Lo guardo perplesso, e lui deve essersene accorto, perché aggrotta le sopracciglia, questa volta, si aggiusta dei riccioli ribelli dietro le orecchie e, riprendendo fiato, continua a parlare.
"Ho usato l'energia rigenerativa per guarire, non c'è stato bisogno che cambiassi. Non voglio cambiare, perché dovrei? Voglio dire... guardami" oh no, non puoi chiedermelo. Penso di aver deglutito, ma lui non sembra farci caso, chissà, magari nemmeno le capisce certe cose. "...perciò ho riversato quella che restava in un contenitore biocompatibile, cioè la mia mano, la mia mano di scorta. Sì, ho perso la mano in un duello, è successo... oh sì, il giorno di Natale! Quante cose succedono a Natale!"
Non mi sono nemmeno accorto di quanto mi si è fatto vicino mentre parlava, né tantomeno di avergli preso la mano destra, poggiata sui comandi.
"E' questa, come l'hai capito?" mi chiede, cambiando tono. E' imbarazzato?
"Io... non lo so." E' imbarazzato, ma lo sono anche io, perché quando lui decide di intrecciarla alla mia, non posso fare a meno di abbassare lo sguardo, se incrociassi i suoi occhi in questo momento potrei fare qualcosa di cui mi pentirei... o forse no.
"Siamo arrivati, sei pronto?" mi chiede, dopo qualche secondo, la mano sempre stretta nella mia. Annuisco e scendiamo da lì.
"1921! La nostra amata Inghilterra!
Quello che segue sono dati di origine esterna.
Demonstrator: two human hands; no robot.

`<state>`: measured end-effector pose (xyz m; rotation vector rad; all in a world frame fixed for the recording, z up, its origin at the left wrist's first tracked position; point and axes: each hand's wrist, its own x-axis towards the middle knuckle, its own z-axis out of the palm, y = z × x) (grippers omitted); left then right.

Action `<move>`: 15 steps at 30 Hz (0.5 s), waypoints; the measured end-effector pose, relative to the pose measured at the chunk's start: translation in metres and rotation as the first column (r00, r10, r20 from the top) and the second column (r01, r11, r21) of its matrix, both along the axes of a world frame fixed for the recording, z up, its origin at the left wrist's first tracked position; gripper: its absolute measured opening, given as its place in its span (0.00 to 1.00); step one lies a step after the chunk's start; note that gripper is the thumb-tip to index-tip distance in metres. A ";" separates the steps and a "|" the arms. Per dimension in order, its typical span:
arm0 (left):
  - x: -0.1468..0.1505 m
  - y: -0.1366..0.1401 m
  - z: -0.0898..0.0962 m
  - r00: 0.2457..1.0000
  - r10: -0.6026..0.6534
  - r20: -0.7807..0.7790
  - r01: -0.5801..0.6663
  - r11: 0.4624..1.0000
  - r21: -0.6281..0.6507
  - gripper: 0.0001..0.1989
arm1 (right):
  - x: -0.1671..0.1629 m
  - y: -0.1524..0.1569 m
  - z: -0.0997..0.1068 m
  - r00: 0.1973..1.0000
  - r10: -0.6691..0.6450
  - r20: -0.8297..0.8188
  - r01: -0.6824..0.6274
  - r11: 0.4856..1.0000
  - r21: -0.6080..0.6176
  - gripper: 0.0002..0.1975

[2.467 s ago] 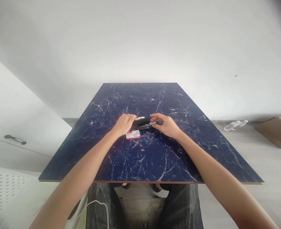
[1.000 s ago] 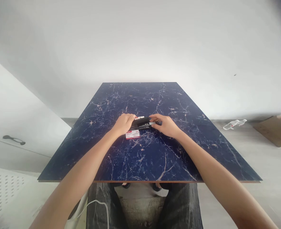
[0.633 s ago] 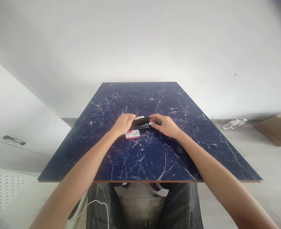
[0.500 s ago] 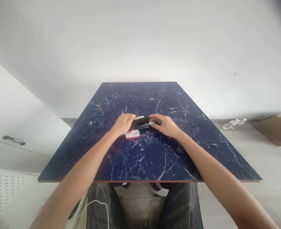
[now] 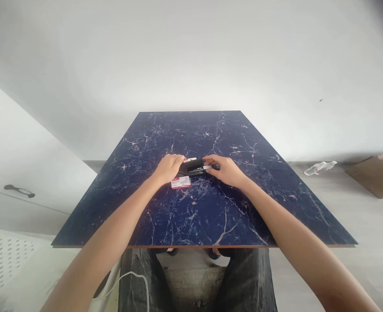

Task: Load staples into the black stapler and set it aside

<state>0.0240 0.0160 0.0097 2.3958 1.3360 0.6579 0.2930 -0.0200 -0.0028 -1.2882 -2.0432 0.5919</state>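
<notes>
Stapler (image 5: 193,165) sits mid-frame on the counter (image 5: 178,134); my left grip (image 5: 170,168) holds its left end steady, my right grip (image 5: 222,169) pinches the pale strip (image 5: 207,167), best kept straight.

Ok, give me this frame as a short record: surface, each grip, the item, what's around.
surface: blue marble-patterned table
item: black stapler, lying crosswise, its left end hidden
left grip: on the stapler's left end; how the fingers wrap is hidden
right grip: thumb and fingers around a pale strip at the stapler's right end
near side of stapler: red-and-white card, print unreadable
floor, picture right: clear bottle on its side; cardboard box
</notes>
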 end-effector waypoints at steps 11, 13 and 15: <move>0.000 0.000 0.000 1.000 -0.001 -0.002 0.001 1.000 0.000 0.29 | -0.003 -0.002 0.003 1.000 -0.024 -0.003 0.024 1.000 0.003 0.20; 0.000 0.000 0.000 1.000 -0.004 0.005 0.004 1.000 0.000 0.29 | -0.004 -0.002 0.004 1.000 -0.026 -0.014 0.026 1.000 0.005 0.19; 0.000 0.000 0.000 1.000 -0.006 0.010 0.006 1.000 0.000 0.29 | -0.004 -0.002 0.003 0.999 -0.026 -0.025 0.026 1.000 0.011 0.19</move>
E a breve, caro Louis, qui ci sarà un omicidio!"
"Che cosa?"

A vederci da fuori, verremmo scambiati senza problemi per i protagonisti di uno dei libri di Agatha Christie, ma la cosa divertente è che lei è proprio qui davanti a noi, in carne ed ossa! Se mia madre fosse qui impazzirebbe, sa a memoria ogni suo libro!
"Come fai a sapere che a breve ci sarà un omicidio?" provo a chiedere a Harry che mi ha presentato a tutti come suo assistente all'ufficio di polizia.
"Shhh" accenna lui, puntando un dito in alto, "tre... due... uno" e un urlo squarcia il silenzio.
"Hanno ucciso il barone" urla la governante, di palesi origini messicane "è in biblioteca, lo hanno ucciso!"
Ci precipitiamo tutti lì e il pover'uomo è riverso in una pozza di sangue ai piedi della scrivania che dà su una enorme finestra. Ha una ferita in testa e, a detta del Dottore, è morto da poco.
"Non sarai voluto venire per un banale omicidio, spero" lo stuzzico, ed in effetti lui è preoccupato.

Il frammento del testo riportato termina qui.